START SOURCE MATERIAL

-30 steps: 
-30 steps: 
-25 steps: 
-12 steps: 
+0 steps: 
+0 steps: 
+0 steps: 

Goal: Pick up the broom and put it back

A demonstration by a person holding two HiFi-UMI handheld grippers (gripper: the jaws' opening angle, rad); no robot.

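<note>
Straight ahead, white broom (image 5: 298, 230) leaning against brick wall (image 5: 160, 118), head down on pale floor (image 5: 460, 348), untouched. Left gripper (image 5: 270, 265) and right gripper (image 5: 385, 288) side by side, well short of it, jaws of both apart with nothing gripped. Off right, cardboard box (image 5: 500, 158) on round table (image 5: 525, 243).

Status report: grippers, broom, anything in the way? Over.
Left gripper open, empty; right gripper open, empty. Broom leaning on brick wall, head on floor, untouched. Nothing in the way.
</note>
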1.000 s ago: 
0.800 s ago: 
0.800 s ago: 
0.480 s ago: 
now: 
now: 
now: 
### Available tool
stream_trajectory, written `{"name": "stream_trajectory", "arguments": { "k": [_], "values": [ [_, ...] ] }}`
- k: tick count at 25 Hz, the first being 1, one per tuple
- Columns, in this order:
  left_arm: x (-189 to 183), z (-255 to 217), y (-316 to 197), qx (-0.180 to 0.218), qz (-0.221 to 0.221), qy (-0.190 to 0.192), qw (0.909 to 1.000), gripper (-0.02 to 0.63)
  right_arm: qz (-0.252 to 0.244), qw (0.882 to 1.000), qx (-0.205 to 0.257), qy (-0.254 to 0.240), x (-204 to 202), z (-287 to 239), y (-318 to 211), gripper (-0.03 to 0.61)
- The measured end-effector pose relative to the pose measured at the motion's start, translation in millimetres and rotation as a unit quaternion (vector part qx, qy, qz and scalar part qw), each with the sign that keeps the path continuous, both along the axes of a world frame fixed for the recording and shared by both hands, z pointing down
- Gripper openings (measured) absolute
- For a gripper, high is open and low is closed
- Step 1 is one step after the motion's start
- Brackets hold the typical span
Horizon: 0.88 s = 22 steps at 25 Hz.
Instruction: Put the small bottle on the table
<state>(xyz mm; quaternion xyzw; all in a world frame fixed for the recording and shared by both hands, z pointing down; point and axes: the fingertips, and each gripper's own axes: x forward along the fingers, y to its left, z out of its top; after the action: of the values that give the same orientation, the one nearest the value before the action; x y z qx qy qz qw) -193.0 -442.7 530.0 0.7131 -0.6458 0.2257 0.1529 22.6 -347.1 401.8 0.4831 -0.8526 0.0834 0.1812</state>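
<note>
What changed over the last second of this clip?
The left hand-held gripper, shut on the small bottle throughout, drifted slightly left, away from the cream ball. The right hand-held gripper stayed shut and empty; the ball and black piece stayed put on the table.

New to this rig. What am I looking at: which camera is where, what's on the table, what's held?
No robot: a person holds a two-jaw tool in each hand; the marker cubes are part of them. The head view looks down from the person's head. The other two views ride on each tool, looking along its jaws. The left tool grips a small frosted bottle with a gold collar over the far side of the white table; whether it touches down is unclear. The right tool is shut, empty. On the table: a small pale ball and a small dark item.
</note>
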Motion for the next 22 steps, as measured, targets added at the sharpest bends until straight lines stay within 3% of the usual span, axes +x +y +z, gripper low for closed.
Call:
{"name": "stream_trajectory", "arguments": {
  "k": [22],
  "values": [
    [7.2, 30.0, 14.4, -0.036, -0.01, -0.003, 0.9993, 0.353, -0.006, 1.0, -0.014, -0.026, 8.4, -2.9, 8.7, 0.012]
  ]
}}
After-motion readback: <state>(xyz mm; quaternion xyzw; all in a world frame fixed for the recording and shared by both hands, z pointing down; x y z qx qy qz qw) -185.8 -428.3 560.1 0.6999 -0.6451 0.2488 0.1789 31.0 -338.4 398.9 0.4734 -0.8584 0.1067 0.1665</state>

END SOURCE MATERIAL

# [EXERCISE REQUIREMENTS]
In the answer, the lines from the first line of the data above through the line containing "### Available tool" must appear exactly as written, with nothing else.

# [OUTPUT OF THE EXERCISE]
-30 steps: 
-30 steps: 
-25 steps: 
-12 steps: 
+0 steps: 
+0 steps: 
+0 steps: 

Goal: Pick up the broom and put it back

A demonstration by a person holding two HiFi-UMI handheld grippers (gripper: the jaws' opening angle, rad); no robot.

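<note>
Straight ahead, white broom (image 5: 298, 230) leaning against brick wall (image 5: 160, 118), head down on pale floor (image 5: 460, 348), untouched. Left gripper (image 5: 270, 265) and right gripper (image 5: 385, 288) side by side, well short of it, jaws of both apart with nothing gripped. Off right, cardboard box (image 5: 500, 158) on round table (image 5: 525, 243).

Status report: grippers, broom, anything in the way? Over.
Left gripper open, empty; right gripper open, empty. Broom leaning on brick wall, head on floor, untouched. Nothing in the way.
</note>
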1.000 s ago: 
0.800 s ago: 
0.800 s ago: 
0.480 s ago: 
now: 
now: 
now: 
### Available tool

Nothing remains to be done for this exercise.